#### INSTRUCTIONS FOR THE TASK:
I'd like every line from the material below that has "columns" in it.
◇ ◇ ◇ ◇ ◇ ◇ ◇
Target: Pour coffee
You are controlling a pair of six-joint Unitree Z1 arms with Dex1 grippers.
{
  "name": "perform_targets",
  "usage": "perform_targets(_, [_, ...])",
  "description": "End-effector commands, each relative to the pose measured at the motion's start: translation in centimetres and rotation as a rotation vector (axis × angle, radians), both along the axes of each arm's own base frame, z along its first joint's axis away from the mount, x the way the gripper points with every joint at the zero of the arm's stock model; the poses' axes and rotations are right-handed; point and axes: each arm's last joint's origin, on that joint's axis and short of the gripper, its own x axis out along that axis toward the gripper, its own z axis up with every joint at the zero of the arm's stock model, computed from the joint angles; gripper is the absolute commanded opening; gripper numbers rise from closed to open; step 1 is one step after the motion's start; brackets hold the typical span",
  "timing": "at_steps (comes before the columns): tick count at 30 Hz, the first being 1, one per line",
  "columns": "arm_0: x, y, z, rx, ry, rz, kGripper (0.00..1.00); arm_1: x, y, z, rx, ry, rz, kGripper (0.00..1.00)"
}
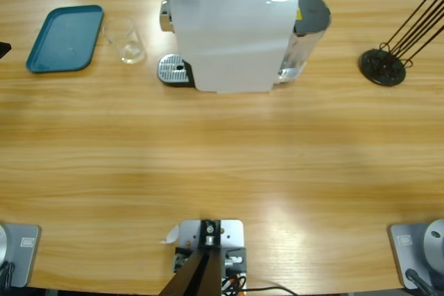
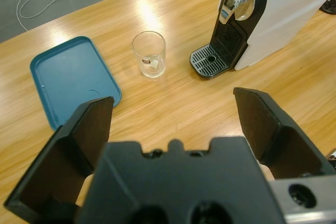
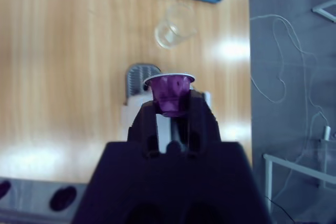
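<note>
desk point(image 1: 222, 164) bearing white coffee machine point(image 1: 232, 32), teal tray point(image 1: 64, 38), clear glass point(image 1: 127, 41) just left of drip grate point(image 1: 173, 71), empty, no coffee visible. left claw point(image 2: 173, 119) spread wide, glass ahead and slightly left, nearer this arm. right claw point(image 3: 170, 111) pinching purple capsule point(image 3: 169, 92) above machine.

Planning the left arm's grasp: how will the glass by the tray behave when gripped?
The glass looks empty, so probably light. Its smooth clear wall may slip between hard jaws. It stands upright on a flat base, yet a high push could tip it; likely fragile.
</note>
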Motion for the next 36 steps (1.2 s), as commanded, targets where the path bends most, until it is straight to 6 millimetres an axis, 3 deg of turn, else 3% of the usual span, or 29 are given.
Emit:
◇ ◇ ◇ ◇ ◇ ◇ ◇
#### EXERCISE RESPONSE:
  "timing": "at_steps (comes before the columns): tick count at 30 Hz, the first being 1, one per line",
  "columns": "arm_0: x, y, z, rx, ry, rz, kGripper (0.00..1.00); arm_1: x, y, z, rx, ry, rz, kGripper (0.00..1.00)"

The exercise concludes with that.